EU-US Privacy Shield Agreement Goes Into Effect (The Verge, 7/12)
After nearly a year of negotiations, the EU and U.S. have formally adopted Privacy Shield, an agreement that replaces the now-invalidated Safe Harbor. The pact allows for vital cross-border data flows while outlining privacy protection standards for citizens’ data. The Alliance issued a policy brief on the agreement, which can be read here.


Patent Trolls: Now Made in China (The American Spectator, 7/11)
Many US-based patent trolls are looking to shift to a more amenable environment — China. With a widespread acceptance for and even government sponsorship of the practice, this “land of opportunity” is appealing to zealous trolls, who have proven they can harm U.S. businesses both at home and abroad.

Supreme Court’s Alice Decision Protected My Small Businesses From Patent Trolls (The Hill, 7/7)
Patent troll victim Michael Skelps discusses how a recent Supreme Court decision helped safeguard his small business and others like it. The Supreme Court’s ruling to reject vague language as patentable provides some relief to fledging businesses facing major threats at the hands of zealous trolls.


The 25 Most High Tech Cities in the World (TechInsider, 7/12)
Based on factors including investments, patents filed, and startups, TechInsider has compiled a list of the world’s most tech-savvy places. As our digital ecosystem expands and innovates, these are the cities to keep an eye out for.

Star Wars and the Future of Healthcare (TechCrunch, 7/12)
The future of physicians may not be the self-sufficient droid surgeons of Star Wars, but the usage of robotics in healthcare will certainly continue to be on the rise. Ultimately, intelligent machines will function “not as a replacement, but rather as a valuable supplement” to helping human doctors treat patients.

The Future of Healthcare Is Not People Versus Machines (TechCrunch, 7/11)
In the future of healthcare, advanced technology does not necessarily mean decreasing human workforces — in reality, it has the potential to lead to a “digital-driven and human-enabled” system, where technology complements its human counterparts instead of replacing them.


A Tesla Co-Founder Is Making Electric Garbage Trucks with Jet Tech, and Why Not (Wired, 7/11)
Ian Wright, one of the creators of Tesla Motors, is looking to revolutionize typical garbage trucks by making them electric and including a turbine engine for use when the battery runs low. Wright’s creation drastically reduces fuel consumption, and the technology has not gone unnoticed as vehicles have already been ordered.


Artificial Intelligence Is Setting Up the Internet for a Huge Clash with Europe (Wired, 7/11)
Rapidly advancing A.I. may soon find itself at odds with the EU’s General Data Protection Regulation (GDPR), set to go into effect in 2018. The stipulations of the GDPR are meant to protect the data of European citizens, but fails to address innovations like neural networks.

Spotify vs. Apple Comes to Washington (The Hill, 7/9)
Spotify and Apple’s fight over the latter’s in-app purchasing practices has reached the ears of D.C. legislators, with Spotify making its case to lawmakers on Capitol Hill.
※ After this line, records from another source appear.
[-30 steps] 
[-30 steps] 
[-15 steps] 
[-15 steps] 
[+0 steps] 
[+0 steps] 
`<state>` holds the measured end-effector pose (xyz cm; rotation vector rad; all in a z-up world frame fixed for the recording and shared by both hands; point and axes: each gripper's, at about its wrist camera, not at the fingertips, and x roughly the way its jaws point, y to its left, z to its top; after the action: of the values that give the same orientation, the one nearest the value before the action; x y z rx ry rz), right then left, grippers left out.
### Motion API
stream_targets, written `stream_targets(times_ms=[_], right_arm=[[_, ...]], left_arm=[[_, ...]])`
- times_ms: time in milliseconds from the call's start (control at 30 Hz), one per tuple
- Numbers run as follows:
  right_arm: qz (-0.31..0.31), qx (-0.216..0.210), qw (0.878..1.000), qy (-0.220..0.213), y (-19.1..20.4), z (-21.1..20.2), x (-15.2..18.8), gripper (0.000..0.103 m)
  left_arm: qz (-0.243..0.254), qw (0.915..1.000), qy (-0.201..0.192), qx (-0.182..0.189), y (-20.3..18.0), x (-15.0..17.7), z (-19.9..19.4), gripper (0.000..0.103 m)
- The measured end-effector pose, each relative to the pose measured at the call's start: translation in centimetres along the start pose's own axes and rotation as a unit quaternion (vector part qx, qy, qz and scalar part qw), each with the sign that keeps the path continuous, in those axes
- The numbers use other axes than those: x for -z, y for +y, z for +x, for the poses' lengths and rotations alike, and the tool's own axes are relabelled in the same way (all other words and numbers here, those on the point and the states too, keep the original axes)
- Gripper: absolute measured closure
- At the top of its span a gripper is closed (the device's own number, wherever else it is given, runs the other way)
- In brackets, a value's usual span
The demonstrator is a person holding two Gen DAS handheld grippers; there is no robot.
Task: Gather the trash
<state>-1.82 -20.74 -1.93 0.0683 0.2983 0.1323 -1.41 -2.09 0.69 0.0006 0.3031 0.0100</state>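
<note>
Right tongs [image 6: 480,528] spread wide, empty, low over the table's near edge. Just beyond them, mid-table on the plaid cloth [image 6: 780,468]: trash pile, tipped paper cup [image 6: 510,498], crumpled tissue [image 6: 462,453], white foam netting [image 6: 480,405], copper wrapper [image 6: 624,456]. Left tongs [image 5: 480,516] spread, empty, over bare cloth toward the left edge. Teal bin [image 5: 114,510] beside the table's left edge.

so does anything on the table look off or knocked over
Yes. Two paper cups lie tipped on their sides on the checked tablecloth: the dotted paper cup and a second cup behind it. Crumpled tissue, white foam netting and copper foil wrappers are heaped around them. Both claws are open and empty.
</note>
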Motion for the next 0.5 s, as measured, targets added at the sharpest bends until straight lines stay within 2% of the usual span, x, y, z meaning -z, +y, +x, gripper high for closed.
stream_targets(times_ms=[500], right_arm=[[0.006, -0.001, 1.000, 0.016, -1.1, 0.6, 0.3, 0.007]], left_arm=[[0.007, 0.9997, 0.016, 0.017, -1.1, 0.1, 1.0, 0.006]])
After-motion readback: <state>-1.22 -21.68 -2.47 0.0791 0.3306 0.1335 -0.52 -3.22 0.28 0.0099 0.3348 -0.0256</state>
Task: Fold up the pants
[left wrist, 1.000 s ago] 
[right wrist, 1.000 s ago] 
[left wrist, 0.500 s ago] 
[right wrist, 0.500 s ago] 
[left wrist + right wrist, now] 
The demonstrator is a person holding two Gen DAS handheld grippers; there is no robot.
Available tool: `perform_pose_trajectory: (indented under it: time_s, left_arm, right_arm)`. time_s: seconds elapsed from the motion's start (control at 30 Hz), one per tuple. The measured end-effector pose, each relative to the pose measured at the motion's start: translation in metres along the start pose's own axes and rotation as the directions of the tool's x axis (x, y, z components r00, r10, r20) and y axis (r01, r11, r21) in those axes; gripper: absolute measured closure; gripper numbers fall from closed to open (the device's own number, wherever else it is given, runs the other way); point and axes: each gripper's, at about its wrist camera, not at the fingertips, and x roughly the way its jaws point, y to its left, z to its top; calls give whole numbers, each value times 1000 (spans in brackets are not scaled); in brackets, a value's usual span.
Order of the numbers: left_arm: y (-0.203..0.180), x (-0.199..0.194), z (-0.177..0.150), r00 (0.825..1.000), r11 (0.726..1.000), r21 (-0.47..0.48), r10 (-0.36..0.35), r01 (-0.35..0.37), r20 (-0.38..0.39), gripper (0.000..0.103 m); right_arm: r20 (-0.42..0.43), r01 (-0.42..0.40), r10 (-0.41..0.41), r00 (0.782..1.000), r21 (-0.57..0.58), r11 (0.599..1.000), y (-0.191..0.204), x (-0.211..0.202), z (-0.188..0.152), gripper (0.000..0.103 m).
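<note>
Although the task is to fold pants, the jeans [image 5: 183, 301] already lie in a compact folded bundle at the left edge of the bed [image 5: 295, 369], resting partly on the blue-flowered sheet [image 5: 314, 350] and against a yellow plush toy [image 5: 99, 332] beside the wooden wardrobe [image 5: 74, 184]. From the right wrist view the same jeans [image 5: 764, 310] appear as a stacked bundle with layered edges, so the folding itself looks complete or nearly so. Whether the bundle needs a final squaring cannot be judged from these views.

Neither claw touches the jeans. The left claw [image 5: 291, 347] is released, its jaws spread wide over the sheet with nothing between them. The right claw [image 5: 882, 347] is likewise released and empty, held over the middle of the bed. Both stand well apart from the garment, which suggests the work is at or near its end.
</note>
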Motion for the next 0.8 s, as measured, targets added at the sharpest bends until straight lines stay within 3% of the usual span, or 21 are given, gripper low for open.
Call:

Alliance President and CEO Jake Ward issued a statement last week regarding the issue, which can be read here.

Federal Court Rules that Sharing Your Netflix Password is a Federal Crime (Fusion, 7/7)
Bad news for those still using their ex’s-second cousin’s-stepmother’s Netflix password: thanks to the U.S. Court of Appeals, without explicit permission from password owner, using that password is now considered criminal. While streaming sites are unlikely to use this ruling to attack guilty parties, the case does reflect a vague use of an overly-broad law, and could still have negative repercussions for consumers.